Scott Davis Johnson (Princiipal)
AWC/2009018077101
Johnson was employed with a state-registered investment adviser company and after learning that performance values being reported in monthly statements to investors were inconsistent with actual performance figures to investors, he continued to forward monthly statements to investors when requested to do so. After discovering that the gain/loss values reported in the monthly statements were inconsistent with actual performance of the funds, Johnson questioned the investment adviser company’s president, who falsely stated that the statements reflected personal monetary contributions he made to the funds in the form of waived management fees. Johnson continued to forward the statements to investors without informing the recipients that the performance values represented “adjusted” values, and without attempting to confirm whether the investment adviser company’s president was actually making monetary contributions.
Scott Davis Johnson (Princiipal): Fined $5,000; Suspended 4 months
Tags: Hedge Fund  RIA  
Bill Singer's Comment

Solely based upon the explanation in FINRA's squib, I don't like the outcome here.

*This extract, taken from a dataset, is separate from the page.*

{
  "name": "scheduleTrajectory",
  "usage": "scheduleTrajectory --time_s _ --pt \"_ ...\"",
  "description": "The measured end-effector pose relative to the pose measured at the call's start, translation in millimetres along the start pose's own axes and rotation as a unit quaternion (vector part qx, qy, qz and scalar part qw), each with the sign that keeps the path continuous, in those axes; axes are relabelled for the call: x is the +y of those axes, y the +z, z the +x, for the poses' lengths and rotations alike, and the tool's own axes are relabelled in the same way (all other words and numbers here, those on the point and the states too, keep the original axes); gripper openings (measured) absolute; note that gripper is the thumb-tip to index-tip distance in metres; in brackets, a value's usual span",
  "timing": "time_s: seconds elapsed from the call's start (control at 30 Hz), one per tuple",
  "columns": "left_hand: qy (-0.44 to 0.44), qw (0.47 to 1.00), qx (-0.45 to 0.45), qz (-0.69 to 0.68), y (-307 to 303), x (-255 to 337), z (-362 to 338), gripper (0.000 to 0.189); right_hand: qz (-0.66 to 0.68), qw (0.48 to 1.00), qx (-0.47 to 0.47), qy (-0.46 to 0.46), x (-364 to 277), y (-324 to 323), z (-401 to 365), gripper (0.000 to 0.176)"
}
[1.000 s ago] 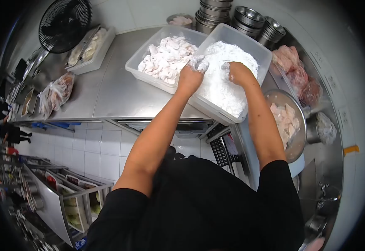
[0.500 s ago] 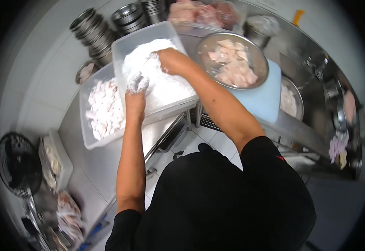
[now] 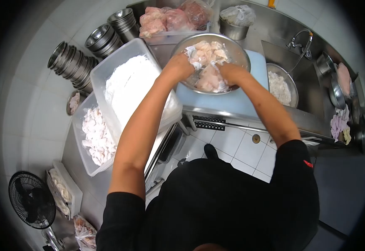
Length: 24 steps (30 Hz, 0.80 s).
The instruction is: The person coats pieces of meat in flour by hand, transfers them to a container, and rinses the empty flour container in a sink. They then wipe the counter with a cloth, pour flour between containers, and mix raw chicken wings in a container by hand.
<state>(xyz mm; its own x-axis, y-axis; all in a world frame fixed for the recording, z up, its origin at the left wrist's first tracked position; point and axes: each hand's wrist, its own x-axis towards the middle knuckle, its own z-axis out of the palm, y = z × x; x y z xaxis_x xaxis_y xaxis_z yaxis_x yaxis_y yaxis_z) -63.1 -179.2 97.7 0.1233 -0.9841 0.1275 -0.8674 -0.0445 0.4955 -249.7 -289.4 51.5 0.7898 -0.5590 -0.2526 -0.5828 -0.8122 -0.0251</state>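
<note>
A round metal bowl [image 3: 245, 56] holds raw, pale pink meat pieces [image 3: 209, 79], which look like chicken. Both hands reach over its rim. My left hand [image 3: 183, 66] is at the bowl's left side, its white-dusted fingers apart and touching the pieces. From the right, my right hand [image 3: 232, 74] reaches in, fingers spread onto the meat, their tips partly hidden. Left of the bowl stands a translucent plastic tub [image 3: 103, 85] of white powder [image 3: 128, 83] like flour. Below that tub, another plastic tub [image 3: 91, 170] contains powder-coated strips [image 3: 96, 134].
Under the bowl lies a light blue cutting board [image 3: 255, 79]. Stacked metal cups [image 3: 71, 67] line the wall. Bagged meat [image 3: 176, 21] sits at the back. A sink [image 3: 303, 79] with another bowl [image 3: 293, 90] is at right. A black fan [image 3: 32, 200] stands lower left.
Both hands have left the white powder and moved right into the metal bowl of meat. The camera view has shifted too.
</note>
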Motion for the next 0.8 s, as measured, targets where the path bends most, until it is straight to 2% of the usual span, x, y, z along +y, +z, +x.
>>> scheduleTrajectory --time_s 0.03,0.1,0.13,0.23,0.33,0.4,0.43,0.47,0.57,0.67,0.77,0.8 --pt "-0.053 0.997 -0.063 -0.013 1 4 18 0.073 0.003 1.000 0.011 -0.010 4 4 10 0.054" --pt "-0.008 0.999 -0.024 0.027 28 -26 58 0.060 0.010 0.999 0.033 -0.032 9 13 31 0.054" --pt "0.015 0.999 -0.006 0.049 38 -39 72 0.056 0.058 0.998 -0.006 -0.032 16 12 44 0.051" --pt "-0.016 0.975 -0.154 0.162 40 -45 87 0.052 -0.003 0.997 -0.057 -0.056 49 -41 66 0.050" --pt "-0.040 0.901 -0.317 0.295 53 -31 71 0.057 -0.005 0.985 0.157 -0.074 76 -30 108 0.045" --pt "-0.083 0.905 -0.304 0.284 69 -16 54 0.069 -0.013 0.971 0.199 -0.135 63 -8 129 0.040" --pt "-0.103 0.907 -0.298 0.279 74 -12 49 0.075 -0.006 0.983 0.122 -0.134 58 -5 134 0.036" --pt "-0.174 0.926 -0.259 0.212 78 -12 47 0.068 0.001 0.990 0.045 -0.131 52 -2 138 0.034" --pt "-0.170 0.939 -0.182 0.237 92 -22 51 0.073 0.168 0.966 -0.182 -0.065 54 -20 114 0.038" --pt "-0.078 0.922 -0.273 0.264 90 -20 58 0.064 0.050 0.991 -0.101 -0.076 79 -14 117 0.037" --pt "-0.063 0.931 -0.275 0.232 134 -47 74 0.056 0.096 0.995 -0.013 -0.008 63 21 101 0.036" --pt "-0.037 0.940 -0.250 0.229 134 -40 75 0.049 0.158 0.984 0.058 0.058 61 57 121 0.039"
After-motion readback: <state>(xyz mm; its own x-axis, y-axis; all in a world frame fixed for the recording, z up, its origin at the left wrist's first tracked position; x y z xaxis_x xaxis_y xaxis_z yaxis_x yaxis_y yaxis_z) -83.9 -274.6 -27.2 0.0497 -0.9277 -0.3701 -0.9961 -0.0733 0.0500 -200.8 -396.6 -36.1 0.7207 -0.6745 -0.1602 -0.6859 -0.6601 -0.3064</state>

It seems that Johnson "suspected" that something was wrong (in contradistinction to "knowing for certain") and asked the RIA's President for an explanation, which was given to him suggesting that there was a waived fee that had altered the reported numbers.  FINRA records note that Johnson had no role whatsoever in preparing the reports at issue.

FINRA records suggest During the period from September 2004 through October 2008, Johnson was employed by a Louisiana-registered investment adviser company, Greenwing Securities, Inc. ("GSF'), which served as the general manager of three hedge funds, and Johnson's job responsibility was to assist GSI's president (who made the misrepresentations at the heart of this matter) in managing the investment portfolio of one of the three hedge funds. In June 2007, Johnson became associated with NWT Financial Group, LLC ("NWT") and registered with FINRA as a General Securities Principal, a General Securities Representative, and a Registered Options Principal. With the approval of NWT, Johnson continued in his employment with GSI while associated with NWT.

Barring more, I'm not understanding how Johnson's query and subsequent conduct warrant a $5,000 fine and a four-month suspension.  If there is a stronger case here, and FINRA may well have one, then the regulator needs to spell out more specifics.